De verdachte heeft gedurende een aantal maanden haar woning ter beschikking gesteld aan derden, die in verborgen ruimtes in die woning grote hoeveelheden verdovende middelen opsloegen. Deze verdovende middelen waren bestemd voor de export naar het buitenland. Ook heeft de verdachte voorwerpen in huis gehad waarvan zij had moeten weten dat die geschikt zijn voor de handel in verdovende middelen. Dat de verdachte een grotere rol heeft gespeeld in de handel van de verdovende middelen, ziet de rechtbank echter niet.
7.2.
Persoonlijke omstandigheden van de verdachte
7.2.1.
Strafblad
De rechtbank heeft acht geslagen op een uittreksel uit de justitiële documentatie van 24 juni 2021, waaruit blijkt dat de verdachte niet eerder is veroordeeld voor soortgelijke strafbare feiten.
7.2.2.
Rapportage
Reclassering Nederland heeft een rapport over de verdachte opgemaakt, gedateerd 2 december 2020 en een voortgangsverslag van 8 juni 2021. Uit het rapport van 2 december 2020 blijkt dat er op diverse leefgebieden zorgen zijn die in algemene zin de kans op recidive kunnen verhogen.
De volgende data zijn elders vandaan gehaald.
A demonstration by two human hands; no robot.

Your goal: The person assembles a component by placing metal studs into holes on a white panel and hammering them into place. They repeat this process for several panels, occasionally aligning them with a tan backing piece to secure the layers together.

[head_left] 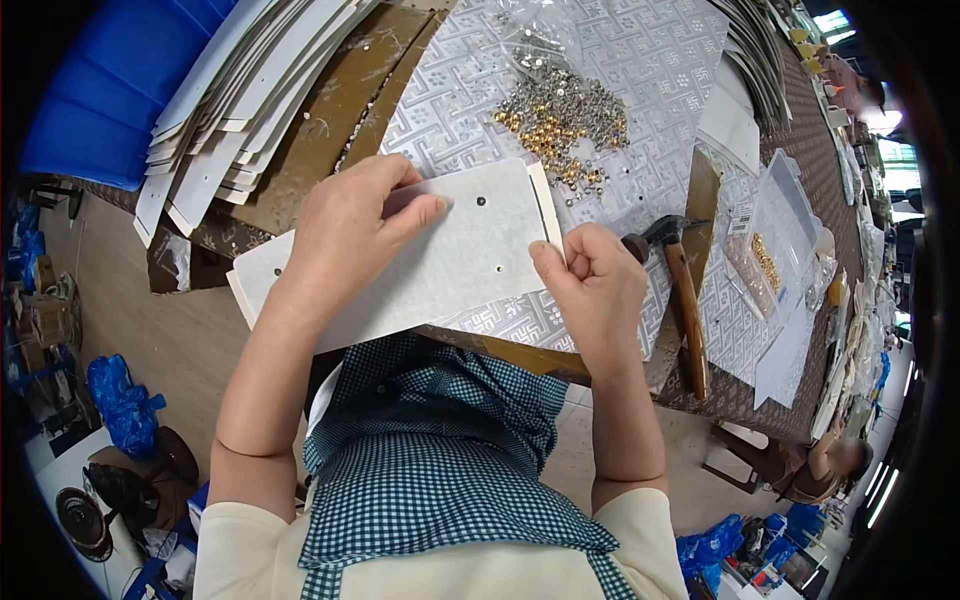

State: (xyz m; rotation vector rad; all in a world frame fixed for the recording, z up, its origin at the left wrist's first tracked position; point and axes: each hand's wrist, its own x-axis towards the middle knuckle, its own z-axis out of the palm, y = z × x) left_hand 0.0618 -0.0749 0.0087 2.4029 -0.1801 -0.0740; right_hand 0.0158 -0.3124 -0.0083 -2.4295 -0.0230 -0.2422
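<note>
A flat white panel (440,260) with a cream edge lies tilted across the table's near edge. Small dark round spots and a small hole show on its face. My left hand (350,225) reaches over it, thumb on top and fingers curled at the far edge, closed on the panel. At the panel's right end, my right hand (597,285) pinches the edge between thumb and fingers. A hammer (683,300) with a wooden handle lies right of my right hand. Beyond the panel is a pile of small silver and gold metal pieces (565,120).
Stacked white panels (235,105) stand at the left beside a blue bin (120,85). A clear plastic box (770,235) containing gold pieces sits at the right. A clear bag (540,30) lies behind the metal pieces. Another person (825,470) is at the far right.
</note>
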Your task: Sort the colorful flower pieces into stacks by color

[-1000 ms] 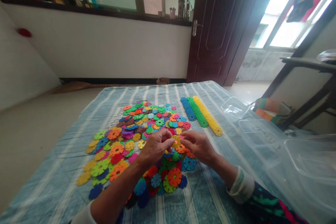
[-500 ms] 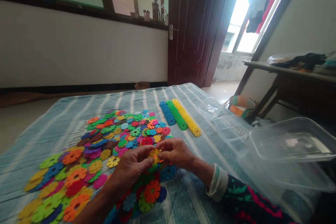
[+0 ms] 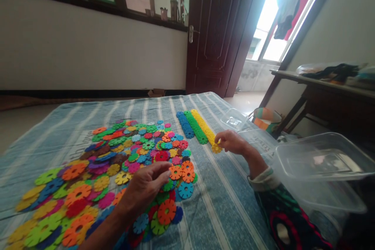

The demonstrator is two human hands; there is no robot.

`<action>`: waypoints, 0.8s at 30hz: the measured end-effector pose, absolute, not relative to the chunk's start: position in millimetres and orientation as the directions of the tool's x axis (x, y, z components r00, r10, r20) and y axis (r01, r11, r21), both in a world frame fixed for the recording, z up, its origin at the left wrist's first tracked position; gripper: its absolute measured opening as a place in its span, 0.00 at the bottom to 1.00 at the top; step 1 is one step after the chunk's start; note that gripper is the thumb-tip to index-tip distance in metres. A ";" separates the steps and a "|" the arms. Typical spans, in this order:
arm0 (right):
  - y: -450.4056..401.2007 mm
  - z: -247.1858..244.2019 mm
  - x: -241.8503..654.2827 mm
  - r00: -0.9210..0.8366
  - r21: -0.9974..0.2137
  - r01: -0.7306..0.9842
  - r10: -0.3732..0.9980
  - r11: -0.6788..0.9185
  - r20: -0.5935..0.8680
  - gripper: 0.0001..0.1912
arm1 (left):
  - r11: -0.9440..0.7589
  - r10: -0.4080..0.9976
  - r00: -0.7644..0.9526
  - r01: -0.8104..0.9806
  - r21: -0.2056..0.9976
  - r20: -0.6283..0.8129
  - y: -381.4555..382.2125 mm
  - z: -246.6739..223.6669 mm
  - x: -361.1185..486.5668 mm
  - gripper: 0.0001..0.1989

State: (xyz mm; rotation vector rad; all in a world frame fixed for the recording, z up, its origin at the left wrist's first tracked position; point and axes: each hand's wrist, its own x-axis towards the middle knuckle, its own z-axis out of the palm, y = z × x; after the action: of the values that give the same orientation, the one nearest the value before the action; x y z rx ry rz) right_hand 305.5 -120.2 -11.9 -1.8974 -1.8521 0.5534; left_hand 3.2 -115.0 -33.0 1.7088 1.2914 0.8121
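Was, by all appearance, at the step of lengthening the yellow row (image 3: 203, 127), the rightmost of three lines on the striped cloth (image 3: 211, 191). Seemed to pinch a yellow disc (image 3: 216, 148) by its edge in the right hand (image 3: 233, 141), with fingers and thumb drawn narrowly together right at the near end of that row. Could not tell from this view whether resting flat or slightly raised. Showed nothing between the thumb and forefinger of the left hand (image 3: 149, 179), set a little apart over the right part of the loose discs (image 3: 101, 183). Had the green row (image 3: 195, 127) just beside the yellow one, then the blue row (image 3: 185, 125), shorter, to the left of the green, and clear boxes (image 3: 307, 156) off to the right. Called next, in judgement, for lining up the disc with its row, avoiding a nudge to the pieces already in line, and parting the right fingertips gently so as not to drag it
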 end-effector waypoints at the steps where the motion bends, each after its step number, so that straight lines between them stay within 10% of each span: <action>1: -119.7 -13.4 309.9 0.041 -0.521 0.853 0.999 -0.031 0.008 0.12 | -0.130 0.956 0.293 0.421 0.898 0.001 -114.5 -34.6 3.1 0.17; 24: -118.5 -22.7 318.9 0.169 -0.205 0.962 0.982 -0.182 -0.078 0.13 | -0.197 0.936 0.351 0.449 0.871 0.030 -117.8 -35.9 1.6 0.14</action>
State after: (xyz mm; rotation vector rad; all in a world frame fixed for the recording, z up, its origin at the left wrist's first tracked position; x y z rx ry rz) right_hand 318.9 -118.5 -22.7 -2.3171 -1.9357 0.2919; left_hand 1.6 -117.8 -35.9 1.7989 1.2231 0.7517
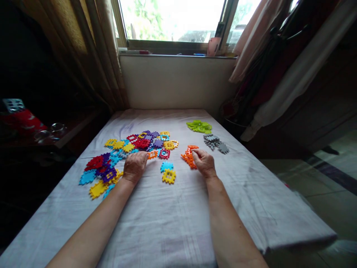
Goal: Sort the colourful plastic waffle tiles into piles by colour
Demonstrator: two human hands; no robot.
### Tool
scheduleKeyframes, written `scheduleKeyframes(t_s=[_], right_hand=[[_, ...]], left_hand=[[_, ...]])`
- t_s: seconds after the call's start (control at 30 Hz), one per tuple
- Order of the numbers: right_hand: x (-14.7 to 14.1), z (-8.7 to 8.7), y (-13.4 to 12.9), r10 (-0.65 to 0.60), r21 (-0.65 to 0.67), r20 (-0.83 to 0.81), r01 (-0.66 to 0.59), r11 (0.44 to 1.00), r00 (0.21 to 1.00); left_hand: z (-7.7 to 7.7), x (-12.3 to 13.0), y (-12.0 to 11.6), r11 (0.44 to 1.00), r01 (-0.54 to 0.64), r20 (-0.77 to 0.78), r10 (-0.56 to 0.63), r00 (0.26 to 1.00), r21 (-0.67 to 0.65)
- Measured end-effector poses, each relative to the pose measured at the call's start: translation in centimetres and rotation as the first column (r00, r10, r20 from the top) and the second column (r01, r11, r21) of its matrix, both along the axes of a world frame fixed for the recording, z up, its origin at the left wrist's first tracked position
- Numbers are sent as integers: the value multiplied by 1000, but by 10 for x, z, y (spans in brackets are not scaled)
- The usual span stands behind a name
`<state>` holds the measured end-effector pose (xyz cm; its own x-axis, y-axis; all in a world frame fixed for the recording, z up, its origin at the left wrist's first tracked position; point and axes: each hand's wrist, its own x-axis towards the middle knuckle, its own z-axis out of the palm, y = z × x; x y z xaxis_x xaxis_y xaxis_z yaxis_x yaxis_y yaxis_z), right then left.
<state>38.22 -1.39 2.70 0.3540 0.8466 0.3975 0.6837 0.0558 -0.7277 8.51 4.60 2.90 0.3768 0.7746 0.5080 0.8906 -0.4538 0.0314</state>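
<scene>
My left hand point(135, 166) pinches an orange notched piece point(152, 155) beside the mixed pile. My right hand point(204, 162) is closed at the edge of a small orange pile point(189, 158), its fingertips on an orange piece. Red, purple, yellow and blue pieces point(143, 143) lie heaped beyond my left hand, and another mixed heap point(103, 171) is to its left. Between the hands lie a red frame piece point(164, 153), a light blue piece point(166, 166) and a yellow window piece point(169, 176).
Green pieces point(199, 126) and grey pieces point(216, 143) form separate piles at the right rear of the cloth-covered table point(167, 223). A window sill with a pink cup point(214, 46) is behind. Curtains point(103, 56) hang left; clothes hang right.
</scene>
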Motion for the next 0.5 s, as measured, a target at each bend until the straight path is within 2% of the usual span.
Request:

De verdachte heeft hoge schulden, geen (legaal) inkomen en geen dagbesteding. Gelet op de ontkenning van de verdachte is de kans op recidive niet door de reclassering in te schatten. Geadviseerd wordt om aan de verdachte een (deels) voorwaardelijke straf met als bijzondere voorwaarden een meldplicht en het meewerken aan schuldhulpverlening.
Uit het voortgangsverslag van 8 juni 2021 blijkt dat de verdachte sinds 17 december 2020 onder toezicht van de reclassering staat en dat zij een zelfstandige vrouw is die meewerkt en zich aan de afspraken houdt. Uit onderzoek is gebleken dat de schuldenlast van de verdachte minder problematisch is dan gedacht. De verdachte krijgt voor haar schuldenlast hulp van Bijzonder Beheer Support en zij zullen de verdachte de komende jaren op financieel gebied blijven begeleiden. De verdachte woont bij haar vader en kan hier langere tijd blijven wonen. Vanwege haar financiële situatie en de strafzaak is de verdachte sinds haar detentie nog niet begonnen met een baan of opleiding. Indien de verdachte een straf met bijzondere voorwaarden krijgt opgelegd dan zal het toezicht van de reclassering zich richten op het stabiliseren van de financiële situatie van de verdachte en het vinden van een dagbesteding.
7.3.
Straf
Gezien de ernst van de feiten kan niet anders worden gereageerd dan met het opleggen van een gevangenisstraf. Bij de bepaling van de duur van de gevangenisstraf heeft de rechtbank acht geslagen op straffen die in soortgelijke zaken plegen te worden opgelegd, het blanco strafblad van de verdachte en de persoonlijke omstandigheden van de verdachte. De aard en de ernst van de feiten geven geen aanleiding om de straf gelijk te stellen met de duur van het voorarrest, zoals verzocht door de verdediging.
De rechtbank ziet geen aanleiding om een deel van de voorgenomen gevangenisstraf voorwaardelijk met bijzondere voorwaarden op te leggen. De rechtbank heeft daarbij rekening gehouden met de rapportages van de reclassering en hetgeen ter zitting is besproken waaruit blijkt dat de verdachte haar leven op de rails heeft.
Alles afwegend en mede gelet op de gedeeltelijke vrijspraak van feit, komt de rechtbank uit op een lagere straf dan door de officier van justitie is geëist. De rechtbank acht de hierna te noemen straf, waaronder de hieronder besproken verbeurdverklaringen, passend en geboden.
Tenuitvoerlegging van de op te leggen gevangenisstraf zal plaatsvinden binnen de penitentiaire inrichting, tot het moment dat de veroordeelde in aanmerking komt voor deelname aan een penitentiair programma, als bedoeld in artikel 4 Penitentiaire beginselenwet, dan wel de regeling van voorwaardelijke invrijheidsstelling, als bedoeld in artikel 6:2:10 Wetboek van Strafvordering, aan de orde is.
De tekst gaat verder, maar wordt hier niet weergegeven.